__TASK DIRECTIONS__. At the line containing "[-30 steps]", begin retyping, and continue word for word until the records below run out.

Data entries
────

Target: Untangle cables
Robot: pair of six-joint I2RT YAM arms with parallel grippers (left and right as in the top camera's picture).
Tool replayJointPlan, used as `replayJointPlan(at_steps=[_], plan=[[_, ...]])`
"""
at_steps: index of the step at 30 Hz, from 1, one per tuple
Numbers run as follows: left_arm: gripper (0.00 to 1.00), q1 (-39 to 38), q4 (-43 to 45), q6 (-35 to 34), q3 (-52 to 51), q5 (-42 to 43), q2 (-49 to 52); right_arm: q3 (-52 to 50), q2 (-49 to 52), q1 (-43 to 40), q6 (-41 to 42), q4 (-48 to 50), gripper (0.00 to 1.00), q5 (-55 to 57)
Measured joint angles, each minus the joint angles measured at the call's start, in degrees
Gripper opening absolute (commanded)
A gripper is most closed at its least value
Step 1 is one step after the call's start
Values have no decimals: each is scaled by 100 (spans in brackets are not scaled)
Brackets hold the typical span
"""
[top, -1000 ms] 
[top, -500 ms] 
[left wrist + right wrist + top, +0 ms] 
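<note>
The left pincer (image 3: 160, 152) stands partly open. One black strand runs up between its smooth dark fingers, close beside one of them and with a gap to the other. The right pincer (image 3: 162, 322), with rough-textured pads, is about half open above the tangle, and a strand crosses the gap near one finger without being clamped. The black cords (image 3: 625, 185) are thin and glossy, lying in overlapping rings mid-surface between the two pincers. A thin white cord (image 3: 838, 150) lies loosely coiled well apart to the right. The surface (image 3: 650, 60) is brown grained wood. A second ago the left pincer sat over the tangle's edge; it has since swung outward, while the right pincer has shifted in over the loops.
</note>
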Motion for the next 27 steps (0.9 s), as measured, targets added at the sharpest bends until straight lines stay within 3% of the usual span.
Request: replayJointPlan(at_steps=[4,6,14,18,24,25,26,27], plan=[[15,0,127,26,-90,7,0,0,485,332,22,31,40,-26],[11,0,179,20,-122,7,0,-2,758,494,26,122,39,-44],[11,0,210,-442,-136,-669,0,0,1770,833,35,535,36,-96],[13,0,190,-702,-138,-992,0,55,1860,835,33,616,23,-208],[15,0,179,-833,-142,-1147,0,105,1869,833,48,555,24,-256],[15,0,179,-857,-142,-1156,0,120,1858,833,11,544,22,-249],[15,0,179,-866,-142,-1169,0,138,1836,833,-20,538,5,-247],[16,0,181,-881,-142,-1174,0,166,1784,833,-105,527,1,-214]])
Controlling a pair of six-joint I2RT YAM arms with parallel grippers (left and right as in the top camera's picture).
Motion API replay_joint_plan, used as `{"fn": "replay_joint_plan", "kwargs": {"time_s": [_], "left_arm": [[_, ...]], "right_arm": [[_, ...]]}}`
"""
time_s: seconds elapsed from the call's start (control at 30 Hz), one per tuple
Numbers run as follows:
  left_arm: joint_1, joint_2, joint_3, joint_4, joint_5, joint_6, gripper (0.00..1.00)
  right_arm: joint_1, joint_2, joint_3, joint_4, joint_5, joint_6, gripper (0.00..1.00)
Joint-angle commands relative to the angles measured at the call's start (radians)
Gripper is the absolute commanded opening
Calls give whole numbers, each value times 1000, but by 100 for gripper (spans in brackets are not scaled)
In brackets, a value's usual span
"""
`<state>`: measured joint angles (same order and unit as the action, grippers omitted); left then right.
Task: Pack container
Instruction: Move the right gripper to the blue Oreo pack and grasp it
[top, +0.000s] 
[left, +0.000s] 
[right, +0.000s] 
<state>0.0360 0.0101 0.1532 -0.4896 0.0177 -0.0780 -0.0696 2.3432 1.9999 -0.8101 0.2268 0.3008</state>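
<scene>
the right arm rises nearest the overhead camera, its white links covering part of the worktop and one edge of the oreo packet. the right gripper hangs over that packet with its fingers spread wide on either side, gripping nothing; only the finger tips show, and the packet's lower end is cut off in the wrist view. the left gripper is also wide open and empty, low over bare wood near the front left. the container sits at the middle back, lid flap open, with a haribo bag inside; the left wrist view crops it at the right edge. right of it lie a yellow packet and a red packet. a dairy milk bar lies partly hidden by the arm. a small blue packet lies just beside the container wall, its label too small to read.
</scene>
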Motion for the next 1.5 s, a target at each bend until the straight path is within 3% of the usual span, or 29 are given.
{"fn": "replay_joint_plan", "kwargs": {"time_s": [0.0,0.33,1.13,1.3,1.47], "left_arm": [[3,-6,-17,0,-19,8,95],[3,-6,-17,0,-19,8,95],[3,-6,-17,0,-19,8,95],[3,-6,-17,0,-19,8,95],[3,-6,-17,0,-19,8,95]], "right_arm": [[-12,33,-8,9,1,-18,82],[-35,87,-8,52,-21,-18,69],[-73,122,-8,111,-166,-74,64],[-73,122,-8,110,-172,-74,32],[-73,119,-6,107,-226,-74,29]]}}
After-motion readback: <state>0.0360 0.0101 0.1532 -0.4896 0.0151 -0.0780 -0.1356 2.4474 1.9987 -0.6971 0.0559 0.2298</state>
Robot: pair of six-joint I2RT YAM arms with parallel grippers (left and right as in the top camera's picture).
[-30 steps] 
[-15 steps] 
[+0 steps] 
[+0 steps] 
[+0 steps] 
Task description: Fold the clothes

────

__RESULT OF THE TASK__.
[-30 steps] 
[-15 steps] 
[+0 steps] 
[+0 steps] 
[+0 steps] 
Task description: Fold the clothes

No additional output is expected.